* [Collected material]:
______________________________
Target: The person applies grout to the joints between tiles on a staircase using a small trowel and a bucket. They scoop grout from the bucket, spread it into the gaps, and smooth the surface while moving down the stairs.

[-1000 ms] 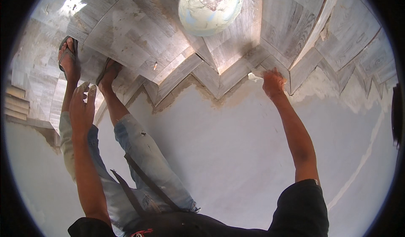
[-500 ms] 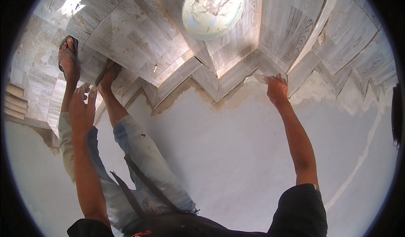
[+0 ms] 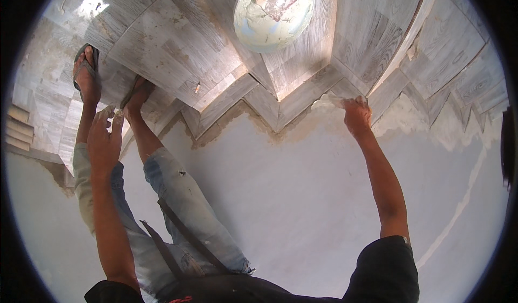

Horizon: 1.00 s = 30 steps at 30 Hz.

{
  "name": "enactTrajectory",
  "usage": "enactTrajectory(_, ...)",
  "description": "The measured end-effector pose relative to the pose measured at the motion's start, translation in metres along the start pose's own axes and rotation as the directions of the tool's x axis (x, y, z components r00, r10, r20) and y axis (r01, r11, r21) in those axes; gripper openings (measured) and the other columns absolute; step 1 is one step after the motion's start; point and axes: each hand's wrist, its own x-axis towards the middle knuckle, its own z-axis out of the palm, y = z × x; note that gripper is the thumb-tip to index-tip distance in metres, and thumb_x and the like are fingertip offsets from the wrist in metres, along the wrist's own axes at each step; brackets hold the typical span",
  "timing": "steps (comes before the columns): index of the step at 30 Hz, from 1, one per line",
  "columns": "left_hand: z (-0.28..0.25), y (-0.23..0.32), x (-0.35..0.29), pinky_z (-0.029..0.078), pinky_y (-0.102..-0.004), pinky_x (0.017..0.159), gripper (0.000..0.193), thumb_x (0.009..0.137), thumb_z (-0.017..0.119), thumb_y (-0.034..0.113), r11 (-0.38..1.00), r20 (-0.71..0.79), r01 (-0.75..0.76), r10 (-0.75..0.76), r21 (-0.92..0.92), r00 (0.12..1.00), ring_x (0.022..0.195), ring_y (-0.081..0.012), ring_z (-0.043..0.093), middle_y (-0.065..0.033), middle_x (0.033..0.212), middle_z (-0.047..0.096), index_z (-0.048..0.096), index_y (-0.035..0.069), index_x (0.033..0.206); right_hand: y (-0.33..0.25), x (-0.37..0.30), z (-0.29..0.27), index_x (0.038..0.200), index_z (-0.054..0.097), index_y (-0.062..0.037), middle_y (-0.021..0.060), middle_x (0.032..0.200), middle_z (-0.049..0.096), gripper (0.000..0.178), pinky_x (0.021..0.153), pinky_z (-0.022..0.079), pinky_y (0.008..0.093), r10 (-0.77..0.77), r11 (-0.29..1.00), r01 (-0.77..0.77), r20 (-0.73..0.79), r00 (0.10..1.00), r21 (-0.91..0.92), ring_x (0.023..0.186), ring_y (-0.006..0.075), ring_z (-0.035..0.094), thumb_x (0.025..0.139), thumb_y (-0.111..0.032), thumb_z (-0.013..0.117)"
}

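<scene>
My right hand (image 3: 357, 117) is closed at the wall just below the zigzag tile skirting (image 3: 302, 95). It grips what looks like a putty knife (image 3: 335, 103), whose thin flat blade points left and is mostly hidden by fingers and blur. Fresh cream filler (image 3: 322, 102) lies on the wall beside the blade, along the tile edge. On the left, my left hand (image 3: 105, 141) is raised with its fingers apart and nothing in them. Pale filler coats its fingertips. A round bowl (image 3: 238, 25) of cream filler, with a reddish-white lump in it, stands on a tiled step.
Wood-look tiled steps (image 3: 181, 49) run across the upper part of the view. My sandalled feet (image 3: 86, 68) stand on them at the left. More filler (image 3: 402, 117) marks the blue-grey wall (image 3: 302, 195) to the right. Beige stacked strips (image 3: 19, 127) show at far left.
My right hand has shifted slightly right and down along the tile edge, with the blade in its grip. My left hand has barely moved.
</scene>
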Motion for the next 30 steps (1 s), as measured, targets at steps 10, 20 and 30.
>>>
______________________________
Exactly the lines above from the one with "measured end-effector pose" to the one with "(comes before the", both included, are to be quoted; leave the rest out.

* [Answer to this exercise]:
  "description": "The measured end-effector pose relative to the pose measured at the motion's start, translation in metres along the start pose's own axes and rotation as the directions of the tool's x axis (x, y, z components r00, r10, r20) and y axis (r01, r11, r21) in those axes; gripper openings (measured) and the other columns absolute; step 1 is one step after the motion's start; point and axes: each hand's wrist, its own x-axis towards the middle knuckle, its own z-axis out of the palm, y = z × x; note that gripper is the thumb-tip to index-tip distance in metres, and thumb_x and the like are fingertip offsets from the wrist in metres, along the wrist's own axes at each step; brackets hold the typical span",
  "timing": "steps (comes before the columns): index of the step at 30 Hz, from 1, one per line",

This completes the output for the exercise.